======== Data for analysis

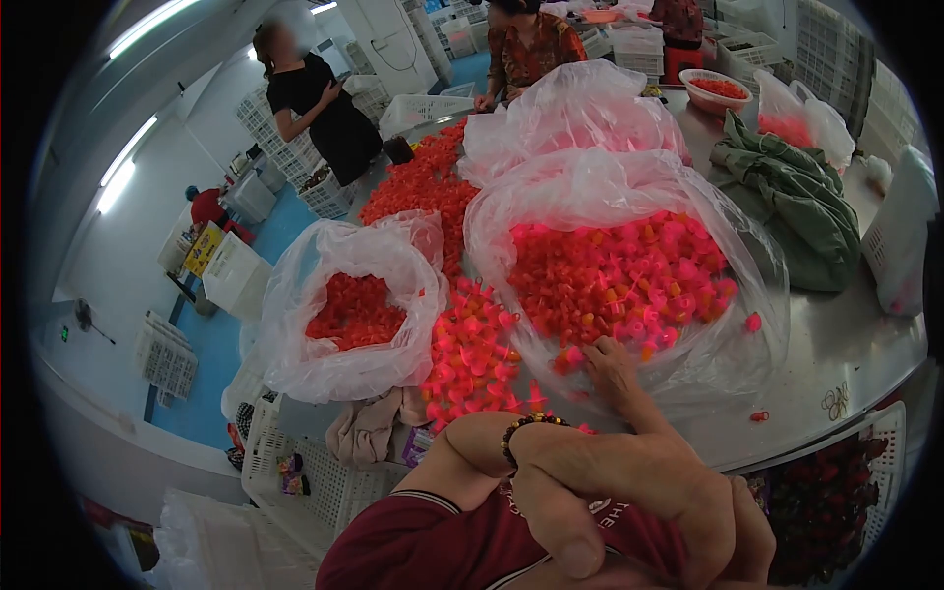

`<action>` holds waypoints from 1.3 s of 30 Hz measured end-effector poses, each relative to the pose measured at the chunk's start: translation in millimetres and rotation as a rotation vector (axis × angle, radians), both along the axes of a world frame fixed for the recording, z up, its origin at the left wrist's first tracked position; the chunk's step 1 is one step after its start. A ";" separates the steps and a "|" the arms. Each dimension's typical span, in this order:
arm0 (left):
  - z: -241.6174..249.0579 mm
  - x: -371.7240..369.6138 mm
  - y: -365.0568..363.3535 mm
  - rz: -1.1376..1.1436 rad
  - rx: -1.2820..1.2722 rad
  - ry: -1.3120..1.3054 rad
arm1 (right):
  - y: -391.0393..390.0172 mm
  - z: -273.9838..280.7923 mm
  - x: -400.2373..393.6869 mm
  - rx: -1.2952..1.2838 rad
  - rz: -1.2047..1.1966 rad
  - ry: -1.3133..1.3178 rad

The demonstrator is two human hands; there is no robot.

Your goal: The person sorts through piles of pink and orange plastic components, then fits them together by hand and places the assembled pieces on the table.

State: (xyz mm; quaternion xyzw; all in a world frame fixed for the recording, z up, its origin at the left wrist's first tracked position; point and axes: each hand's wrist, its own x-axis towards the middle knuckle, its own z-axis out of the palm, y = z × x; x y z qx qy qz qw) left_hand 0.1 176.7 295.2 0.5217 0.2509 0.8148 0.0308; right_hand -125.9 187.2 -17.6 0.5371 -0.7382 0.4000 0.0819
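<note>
My right hand [612,368] reaches to the near edge of a big clear plastic bag [757,265]. Its fingers are bent and closed at a small red plastic piece [568,360]; the fingertips are partly hidden. Inside that bag lies a heap of small red and pink plastic pieces [619,275], some with orange parts. Close to the camera, my left hand [639,482], with a beaded bracelet [526,425] at the wrist, crosses in front of my right forearm. Its thumb hangs apart from the curved fingers, and I see nothing held there. More pink pieces [472,344] lie loose on the table.
A smaller plastic bag [285,334] of red pieces stands left on the metal table [816,364]. A green cloth [787,206] and a white basket [900,236] are at the right. Crates [339,487] sit below the table edge. Other people stand beyond the table.
</note>
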 end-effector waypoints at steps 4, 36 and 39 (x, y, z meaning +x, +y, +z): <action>-1.1 1.2 1.3 -0.005 0.010 -0.004 | -0.8 -2.4 -1.2 0.007 -0.005 0.011; 3.1 -9.7 -2.4 -0.047 0.142 0.002 | -0.6 -3.8 -2.2 0.016 -0.008 0.013; -13.6 -11.7 6.6 -0.013 0.198 0.044 | 0.1 13.7 2.5 0.031 -0.017 0.000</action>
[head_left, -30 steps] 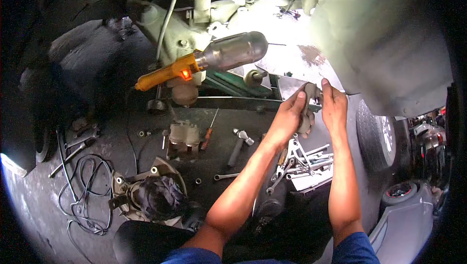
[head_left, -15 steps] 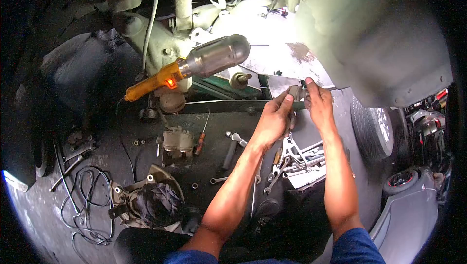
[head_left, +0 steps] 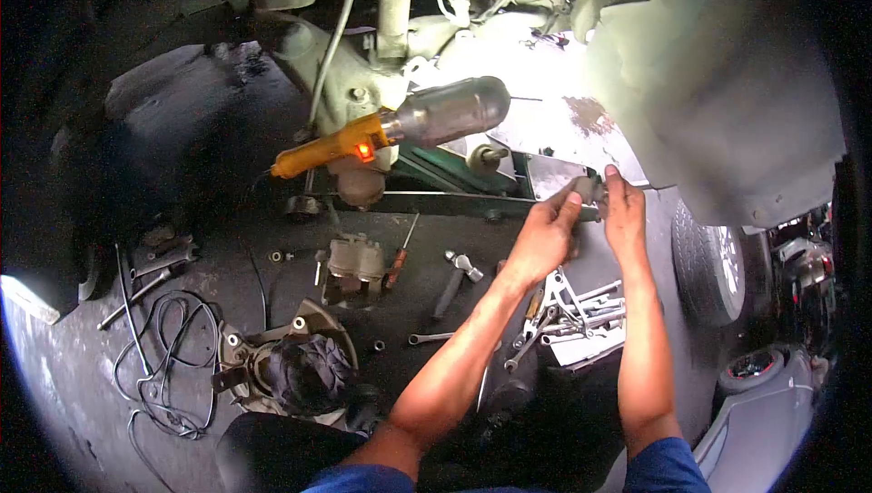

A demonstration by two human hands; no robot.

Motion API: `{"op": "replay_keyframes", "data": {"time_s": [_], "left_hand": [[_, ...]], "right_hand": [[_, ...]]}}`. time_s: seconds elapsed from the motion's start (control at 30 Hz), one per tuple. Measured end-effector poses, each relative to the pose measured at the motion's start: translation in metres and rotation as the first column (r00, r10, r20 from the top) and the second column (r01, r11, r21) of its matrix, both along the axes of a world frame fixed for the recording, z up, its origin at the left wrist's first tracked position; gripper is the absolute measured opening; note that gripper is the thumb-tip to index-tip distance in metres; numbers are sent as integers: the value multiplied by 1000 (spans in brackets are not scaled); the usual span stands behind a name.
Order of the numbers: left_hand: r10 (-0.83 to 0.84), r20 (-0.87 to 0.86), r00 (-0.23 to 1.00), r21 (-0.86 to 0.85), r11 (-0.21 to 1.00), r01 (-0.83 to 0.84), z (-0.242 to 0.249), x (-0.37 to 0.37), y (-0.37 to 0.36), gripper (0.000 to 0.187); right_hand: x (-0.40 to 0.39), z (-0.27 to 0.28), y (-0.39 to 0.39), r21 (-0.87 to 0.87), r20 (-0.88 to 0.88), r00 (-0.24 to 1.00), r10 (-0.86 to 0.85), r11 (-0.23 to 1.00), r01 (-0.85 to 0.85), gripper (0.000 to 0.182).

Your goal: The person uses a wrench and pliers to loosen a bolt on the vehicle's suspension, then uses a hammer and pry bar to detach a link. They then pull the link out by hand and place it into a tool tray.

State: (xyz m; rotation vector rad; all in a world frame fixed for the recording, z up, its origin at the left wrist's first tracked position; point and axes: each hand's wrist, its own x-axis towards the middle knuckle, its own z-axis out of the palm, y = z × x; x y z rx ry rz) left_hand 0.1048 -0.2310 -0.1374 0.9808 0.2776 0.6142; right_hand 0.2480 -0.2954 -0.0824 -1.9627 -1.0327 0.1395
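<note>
My left hand [head_left: 548, 237] grips a small dark grey part [head_left: 587, 188], its thumb pressed along the near side. Opposite it, my right hand [head_left: 625, 213] has its fingers closed on the same part's right side. What kind of part it is cannot be made out, since the fingers cover much of it. Both hands are held up in front of the car's underside, right of an orange-handled work lamp [head_left: 445, 113]. Below them lies a pile of spanners [head_left: 581, 316] on the floor.
A brake caliper [head_left: 356, 258], a screwdriver [head_left: 397, 268] and a hammer [head_left: 454, 279] lie on the floor. Nearer are a hub assembly [head_left: 238, 338] with dark cloth [head_left: 313, 373] and a coiled cable [head_left: 173, 357]. A wheel [head_left: 713, 261] stands to the right.
The view has shifted, so nearly everything appears farther right and most things slightly lower. Both hands keep hold of the small grey part.
</note>
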Motion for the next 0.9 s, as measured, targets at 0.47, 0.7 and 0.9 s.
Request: {"op": "replay_keyframes", "data": {"time_s": [0.47,0.7,0.9], "left_hand": [[240,-89,967,98,968,-231,7,-4,12,50],[232,-19,973,154,962,-226,7,-2,6,52],[195,-89,977,152,972,-180,4,-1,6,50]], "right_hand": [[-33,10,-10,-152,294,945,146,983,-105,39],[-25,7,-7,123,73,980,187,973,-195,47],[-33,11,-10,5,152,983,103,994,-105,38]]}}
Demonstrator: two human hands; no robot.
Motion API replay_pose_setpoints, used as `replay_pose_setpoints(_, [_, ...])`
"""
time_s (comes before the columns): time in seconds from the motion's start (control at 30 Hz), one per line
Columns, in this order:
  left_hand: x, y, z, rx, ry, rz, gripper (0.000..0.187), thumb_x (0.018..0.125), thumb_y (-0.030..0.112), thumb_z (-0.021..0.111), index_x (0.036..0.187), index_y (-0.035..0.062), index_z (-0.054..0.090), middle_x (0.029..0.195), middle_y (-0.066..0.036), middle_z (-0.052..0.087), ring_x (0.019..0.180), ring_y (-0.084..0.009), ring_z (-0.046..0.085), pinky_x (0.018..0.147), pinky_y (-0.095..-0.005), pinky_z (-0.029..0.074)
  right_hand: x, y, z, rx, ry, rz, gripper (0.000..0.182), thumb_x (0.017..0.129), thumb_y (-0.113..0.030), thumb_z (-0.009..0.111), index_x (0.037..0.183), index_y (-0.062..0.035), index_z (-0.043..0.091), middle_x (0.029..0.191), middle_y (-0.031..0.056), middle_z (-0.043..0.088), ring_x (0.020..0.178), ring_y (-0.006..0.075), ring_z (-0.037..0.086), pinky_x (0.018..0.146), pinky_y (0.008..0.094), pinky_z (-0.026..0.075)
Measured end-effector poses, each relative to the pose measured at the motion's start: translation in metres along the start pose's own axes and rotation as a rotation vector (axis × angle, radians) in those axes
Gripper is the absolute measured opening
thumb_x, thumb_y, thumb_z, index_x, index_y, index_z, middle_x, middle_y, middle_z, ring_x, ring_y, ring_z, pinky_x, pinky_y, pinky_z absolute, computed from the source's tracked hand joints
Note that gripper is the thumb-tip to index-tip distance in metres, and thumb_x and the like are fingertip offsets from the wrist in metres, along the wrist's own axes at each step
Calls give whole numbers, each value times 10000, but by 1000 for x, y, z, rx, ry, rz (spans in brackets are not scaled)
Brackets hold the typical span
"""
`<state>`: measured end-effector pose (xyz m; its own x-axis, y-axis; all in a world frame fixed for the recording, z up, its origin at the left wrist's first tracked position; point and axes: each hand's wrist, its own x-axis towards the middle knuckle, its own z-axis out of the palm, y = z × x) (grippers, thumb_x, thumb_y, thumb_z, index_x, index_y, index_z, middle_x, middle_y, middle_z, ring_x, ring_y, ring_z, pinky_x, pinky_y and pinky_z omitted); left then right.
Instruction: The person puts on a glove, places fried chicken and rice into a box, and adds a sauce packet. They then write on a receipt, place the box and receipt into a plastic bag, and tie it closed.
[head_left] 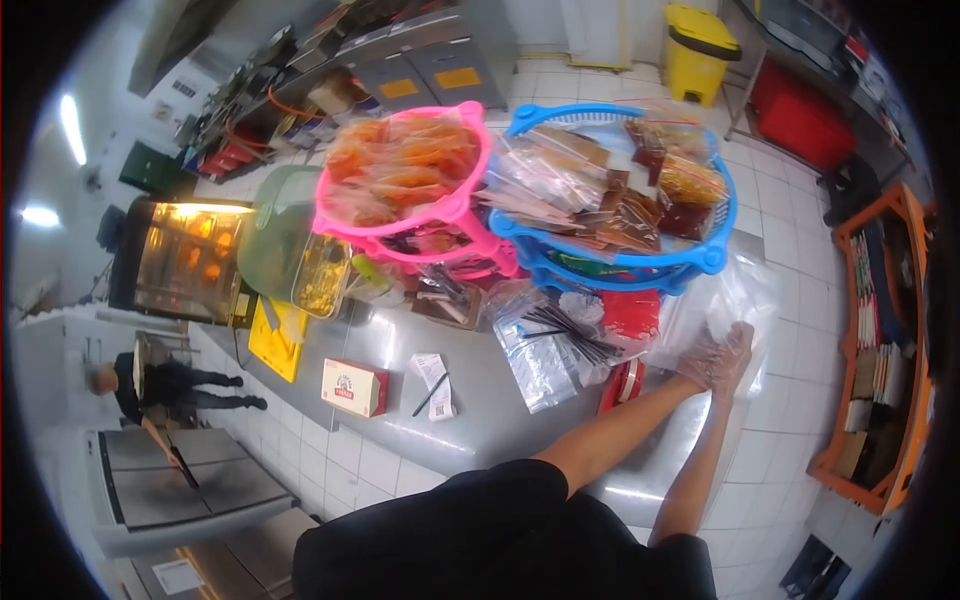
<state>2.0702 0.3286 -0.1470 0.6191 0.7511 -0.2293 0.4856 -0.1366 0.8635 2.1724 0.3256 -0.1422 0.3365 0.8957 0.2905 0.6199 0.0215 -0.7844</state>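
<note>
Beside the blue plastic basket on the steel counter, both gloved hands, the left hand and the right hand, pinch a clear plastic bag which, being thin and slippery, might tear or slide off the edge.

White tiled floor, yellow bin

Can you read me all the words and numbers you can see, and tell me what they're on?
No word or number can be read for sure.
Red and white box: printed logo, too blurred to read.
Paper slip beside the box: print too small.
Yellow labels on the grey cabinets: blurred.
Paper on the counter at bottom left: too small.
Packets in the pink basket and blue basket: no readable print.
</note>
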Motion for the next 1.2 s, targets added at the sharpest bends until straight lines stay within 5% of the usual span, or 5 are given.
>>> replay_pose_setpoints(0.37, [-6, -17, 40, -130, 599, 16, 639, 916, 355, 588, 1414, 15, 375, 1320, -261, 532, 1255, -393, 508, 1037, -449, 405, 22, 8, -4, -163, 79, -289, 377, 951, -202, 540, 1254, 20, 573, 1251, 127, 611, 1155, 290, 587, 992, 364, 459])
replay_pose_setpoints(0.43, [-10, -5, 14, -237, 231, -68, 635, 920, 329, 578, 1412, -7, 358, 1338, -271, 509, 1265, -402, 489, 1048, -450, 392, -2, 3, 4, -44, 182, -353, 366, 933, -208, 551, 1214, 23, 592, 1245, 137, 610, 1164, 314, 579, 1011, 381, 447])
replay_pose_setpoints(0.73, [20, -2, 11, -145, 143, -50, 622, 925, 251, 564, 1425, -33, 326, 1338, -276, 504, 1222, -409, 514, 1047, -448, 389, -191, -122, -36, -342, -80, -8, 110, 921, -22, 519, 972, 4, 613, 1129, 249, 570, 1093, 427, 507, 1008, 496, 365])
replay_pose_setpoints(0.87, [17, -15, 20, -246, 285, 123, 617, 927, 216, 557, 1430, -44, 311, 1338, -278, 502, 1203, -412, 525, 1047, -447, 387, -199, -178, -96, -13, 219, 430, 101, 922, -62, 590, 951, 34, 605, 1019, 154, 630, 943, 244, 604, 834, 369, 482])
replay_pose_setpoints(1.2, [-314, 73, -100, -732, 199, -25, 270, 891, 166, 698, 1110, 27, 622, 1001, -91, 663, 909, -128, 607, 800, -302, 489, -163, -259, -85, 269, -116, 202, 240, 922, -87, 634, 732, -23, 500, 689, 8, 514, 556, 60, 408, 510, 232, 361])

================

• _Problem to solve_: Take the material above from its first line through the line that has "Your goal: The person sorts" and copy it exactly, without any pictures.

• _Response to this exercise_:
`<action>` holds waypoints from 1.3 s of 30 Hz measured end-effector poses, each relative to the pose measured at the chunk's start: translation in millimetres and rotation as a rotation vector (axis × angle, radians), both along the axes of a world frame fixed for the recording, z up, its origin at the left wrist's first tracked position; the chunk's step 1 is one step after its start. A ";" separates the steps and a "|" the arms. Each dimension's typical span, in this order:
arm0 (left):
  - z: -241.6174..249.0579 mm
  - x: -371.7240..369.6138 mm
  - y: -365.0568..363.3535 mm
  - rz: -1.1376..1.1436 rad
  - rx: -1.2820..1.2722 rad
  - ry: -1.3120..1.3054 rad
arm1 (right):
  - y: -391.0393..390.0172 mm
  - z: -273.9838..280.7923 mm
  - x: -400.2373..393.6869 mm
  - rx: -1.2952..1.2838 rad
  - rz: -1.2047..1.1966 rad
  - ry: -1.3133..1.3178 rad

The demonstrator is two human hands; there is no robot.

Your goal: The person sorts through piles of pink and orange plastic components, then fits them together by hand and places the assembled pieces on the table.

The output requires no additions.